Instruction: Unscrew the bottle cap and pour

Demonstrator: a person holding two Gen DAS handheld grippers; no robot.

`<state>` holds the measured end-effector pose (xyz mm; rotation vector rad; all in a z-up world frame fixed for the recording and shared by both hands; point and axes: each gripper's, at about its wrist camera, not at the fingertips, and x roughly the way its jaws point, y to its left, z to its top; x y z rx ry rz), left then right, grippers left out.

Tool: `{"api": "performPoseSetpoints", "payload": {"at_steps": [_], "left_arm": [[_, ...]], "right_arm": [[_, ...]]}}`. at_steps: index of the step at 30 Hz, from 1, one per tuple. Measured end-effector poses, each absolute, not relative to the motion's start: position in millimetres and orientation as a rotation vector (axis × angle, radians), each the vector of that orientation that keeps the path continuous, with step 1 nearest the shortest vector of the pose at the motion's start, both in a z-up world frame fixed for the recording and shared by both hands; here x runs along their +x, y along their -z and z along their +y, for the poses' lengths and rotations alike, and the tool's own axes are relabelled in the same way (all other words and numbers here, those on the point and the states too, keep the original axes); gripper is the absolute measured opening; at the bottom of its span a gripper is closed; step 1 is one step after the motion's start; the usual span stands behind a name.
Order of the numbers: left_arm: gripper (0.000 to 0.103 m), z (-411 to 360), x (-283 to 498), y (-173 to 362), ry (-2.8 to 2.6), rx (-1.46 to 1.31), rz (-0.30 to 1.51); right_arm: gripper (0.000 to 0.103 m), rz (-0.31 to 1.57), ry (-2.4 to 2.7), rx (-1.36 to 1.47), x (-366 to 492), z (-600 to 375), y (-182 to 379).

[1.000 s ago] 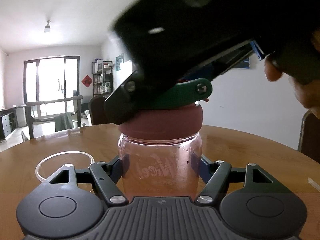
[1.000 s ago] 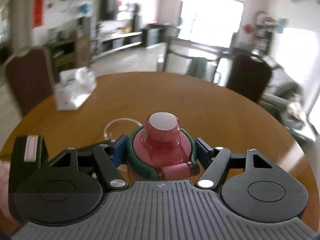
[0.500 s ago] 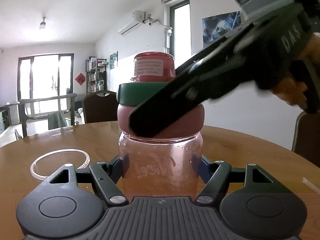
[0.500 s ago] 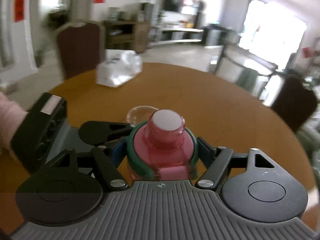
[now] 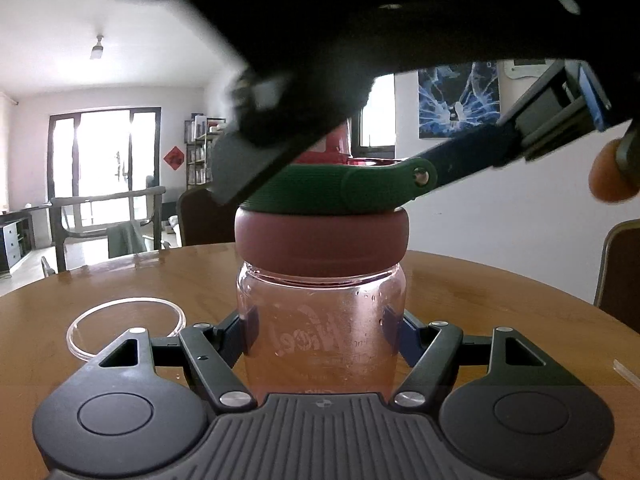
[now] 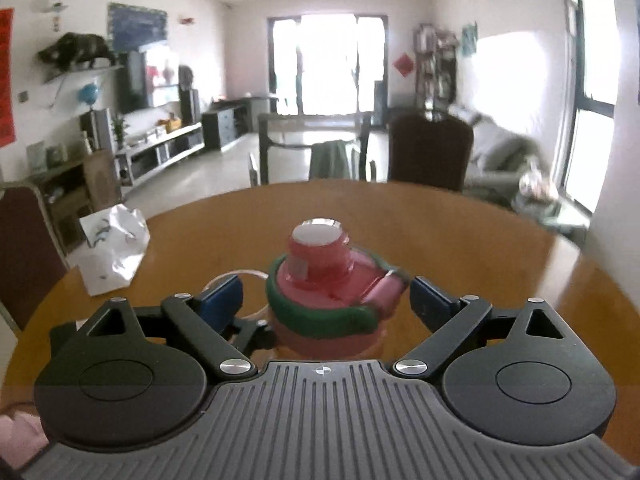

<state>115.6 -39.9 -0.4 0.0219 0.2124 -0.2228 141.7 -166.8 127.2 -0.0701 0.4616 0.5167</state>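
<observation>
Tongs first: the left tongs (image 5: 322, 334) are clamped on the clear pink-tinted plastic bottle (image 5: 322, 332), blue pads pressed to both sides of its body, holding it upright on the round brown wooden desk (image 5: 500, 292). Up top, the right tongs (image 6: 326, 300) are spread wide, one blue pad on either side of the pink screw cap with its green ribbed ring (image 6: 324, 304), neither pad touching it.

Here is the relation that matters: the cap sits dead between the right pads, just ahead of that gripper's body, and the bottle's long axis stands vertical, so the twist has to turn about that upright line. The right hand is the nearer one to the cap; the left is busy as the anchor. The call from here is that the cap is not yet off and the right tongs want to close on the ring before any turn.

Only the left wrist view shows the grip on the body, plus a thin clear ring (image 5: 124, 330) lying on the desk just to the left. Only the right wrist view shows the cap's top, its pink spout and the open gap, with a crumpled white bag (image 6: 112, 248) well off to the left.
</observation>
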Motion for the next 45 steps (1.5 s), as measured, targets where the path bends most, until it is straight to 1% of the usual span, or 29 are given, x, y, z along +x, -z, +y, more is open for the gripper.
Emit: {"api": "performPoseSetpoints", "payload": {"at_steps": [1, 2, 3, 10, 16, 20, 21, 23, 24, 26, 28, 31, 33, 35, 36, 45], "left_arm": [[0.071, -41, 115, 0, 0.221, 0.022, 0.212], [0.071, -41, 115, 0, 0.219, 0.022, 0.212], [0.071, -41, 114, 0, 0.217, 0.022, 0.212], [0.071, -40, 112, 0, 0.225, 0.028, 0.212], [0.071, -38, 114, 1, 0.249, 0.029, 0.214], [0.071, -36, 116, 1, 0.254, 0.026, 0.214], [0.071, -36, 117, 1, 0.254, 0.026, 0.214], [0.071, -36, 116, 1, 0.252, 0.025, 0.214], [0.071, -36, 116, 1, 0.25, 0.025, 0.214], [0.071, -37, 116, 1, 0.245, 0.024, 0.215], [0.071, -37, 117, 1, 0.243, 0.024, 0.215], [0.071, -39, 116, 1, 0.242, 0.026, 0.214], [0.071, -41, 117, 1, 0.24, 0.028, 0.217], [0.071, -41, 118, 1, 0.24, 0.028, 0.217], [0.071, -41, 119, 2, 0.24, 0.028, 0.217], [0.071, -40, 123, 3, 0.238, 0.034, 0.215]], "right_arm": [[0.088, 0.459, -0.495, -0.069, 142, -165, -126], [0.083, 0.451, -0.474, -0.068, 143, -164, -124], [0.081, 0.446, -0.467, -0.064, 144, -164, -124], [0.079, 0.426, -0.614, -0.137, 157, -180, -121], [0.079, 0.495, -0.966, -0.275, 202, -205, -135], [0.081, 0.478, -1.094, -0.316, 217, -213, -135], [0.082, 0.463, -1.087, -0.314, 215, -213, -135], [0.094, 0.432, -1.018, -0.307, 203, -209, -134], [0.096, 0.418, -0.96, -0.296, 193, -206, -133], [0.097, 0.398, -0.842, -0.272, 174, -202, -132], [0.097, 0.417, -0.742, -0.239, 159, -201, -132], [0.088, 0.451, -0.678, -0.171, 143, -205, -132], [0.087, 0.458, -0.695, -0.119, 134, -210, -135], [0.078, 0.457, -0.762, -0.08, 130, -214, -139], [0.075, 0.463, -0.765, -0.084, 130, -213, -139], [0.075, 0.469, -0.716, -0.113, 144, -209, -136]]}}
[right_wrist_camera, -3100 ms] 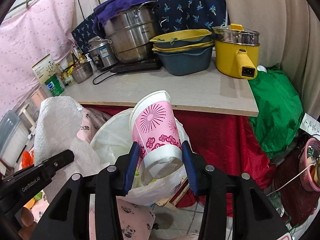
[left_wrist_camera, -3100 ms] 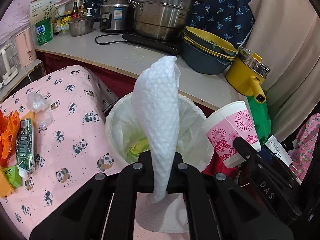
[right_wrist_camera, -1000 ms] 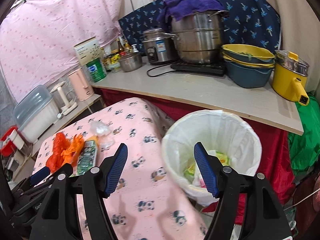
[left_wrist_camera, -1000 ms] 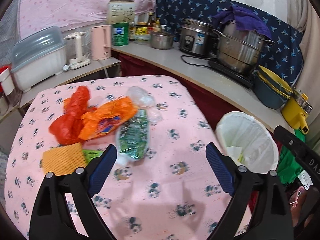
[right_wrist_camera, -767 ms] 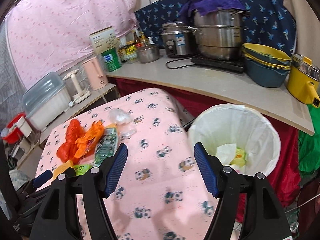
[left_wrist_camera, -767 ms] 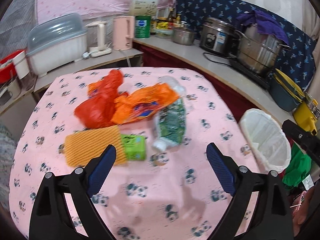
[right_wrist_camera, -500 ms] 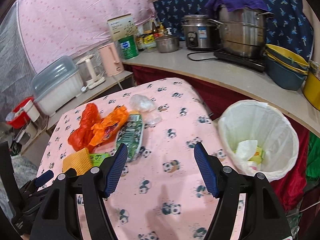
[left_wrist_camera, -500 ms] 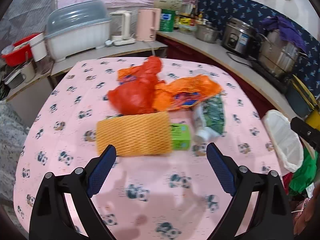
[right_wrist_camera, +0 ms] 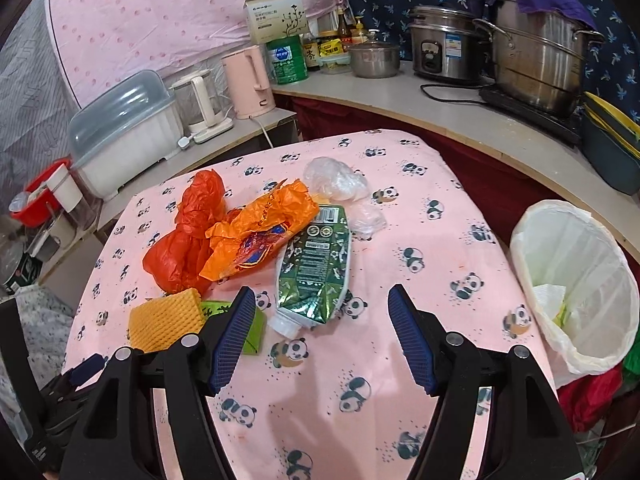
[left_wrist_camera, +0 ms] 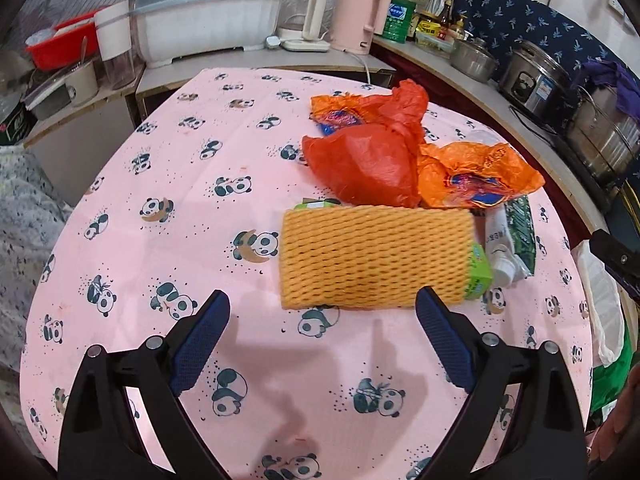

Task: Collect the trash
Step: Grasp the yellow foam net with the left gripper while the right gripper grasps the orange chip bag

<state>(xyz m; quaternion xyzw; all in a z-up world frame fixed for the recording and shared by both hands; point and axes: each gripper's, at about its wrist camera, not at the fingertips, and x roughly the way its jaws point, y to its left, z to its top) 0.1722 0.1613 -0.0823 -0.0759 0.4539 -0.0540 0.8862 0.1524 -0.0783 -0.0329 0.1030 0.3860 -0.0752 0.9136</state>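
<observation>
A pink cloth printed with pandas point(left_wrist_camera: 168, 184) covered the counter in front of me, and behind it, along the top of both frames, ran a crowded kitchen ledge: a pink kettle point(right_wrist_camera: 248, 80), a green tin point(right_wrist_camera: 287, 60), a rice cooker point(right_wrist_camera: 446, 50) and a large steel pot point(right_wrist_camera: 540, 64) with a purple cloth draped over it.

My left claw point(left_wrist_camera: 320, 340) hung over the cloth at the bottom of its frame, jaws spread wide with nothing between the blue pads point(left_wrist_camera: 198, 342). Just above it, centre of the frame, lay the yellow foam net sleeve point(left_wrist_camera: 376, 256), partly covering a green carton point(left_wrist_camera: 478, 272) at its right end. Above the sleeve sat the crumpled red plastic bag point(left_wrist_camera: 364, 160), touching the orange wrapper point(left_wrist_camera: 476, 176) to its right. A flattened green pouch point(left_wrist_camera: 516, 236) lay at the sleeve's right, near the frame's right side.

My right claw point(right_wrist_camera: 322, 336) was likewise wide apart and empty, low in its frame. Between and just above its fingers the green pouch point(right_wrist_camera: 316, 268) lay with its white spout toward me. To its left were the orange wrapper point(right_wrist_camera: 260, 228), the red plastic bag point(right_wrist_camera: 184, 240), the foam net sleeve point(right_wrist_camera: 164, 318) and the green carton point(right_wrist_camera: 224, 312), the carton partly hidden behind my left finger. A clear plastic wad point(right_wrist_camera: 336, 180) sat above the pouch. At the right edge stood the white-lined bin point(right_wrist_camera: 580, 240), off the cloth's edge, with white paper inside.
</observation>
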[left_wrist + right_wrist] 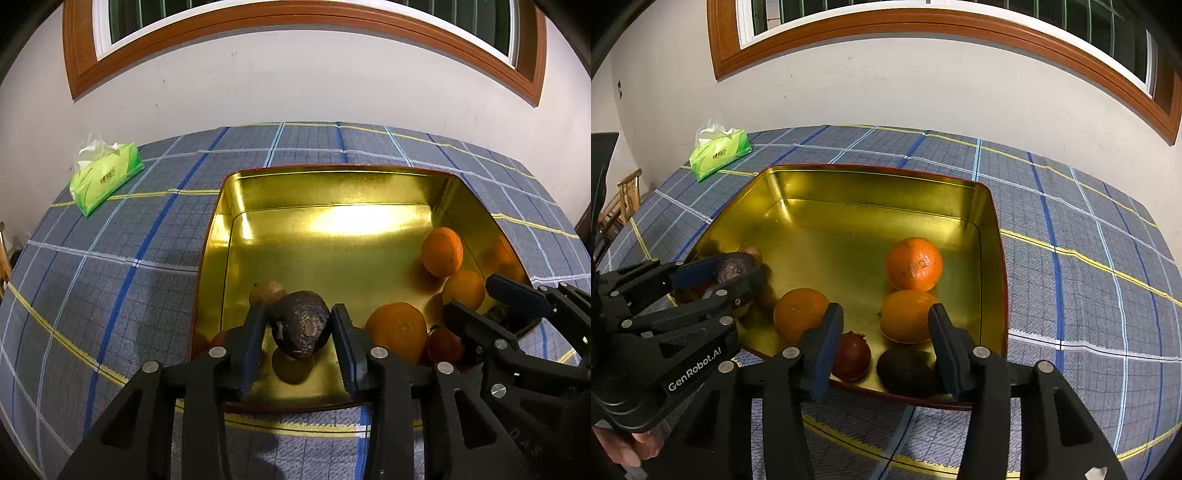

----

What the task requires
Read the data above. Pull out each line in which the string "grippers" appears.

Answer to the exercise
Demonstrator: a person holding two Gen DAS handheld grippers; no robot.
`<state>` holds the measured end-effector pose (xyz mm; rotation vector rad; all in a z-up world frame fixed for the recording and shared by both hands; point and axes: each gripper's, at about its wrist camera, not at the fingertips, and x roughly the way its jaws point, y to its left, z to its top; x y z rx ry rz), left then right, grippers left out.

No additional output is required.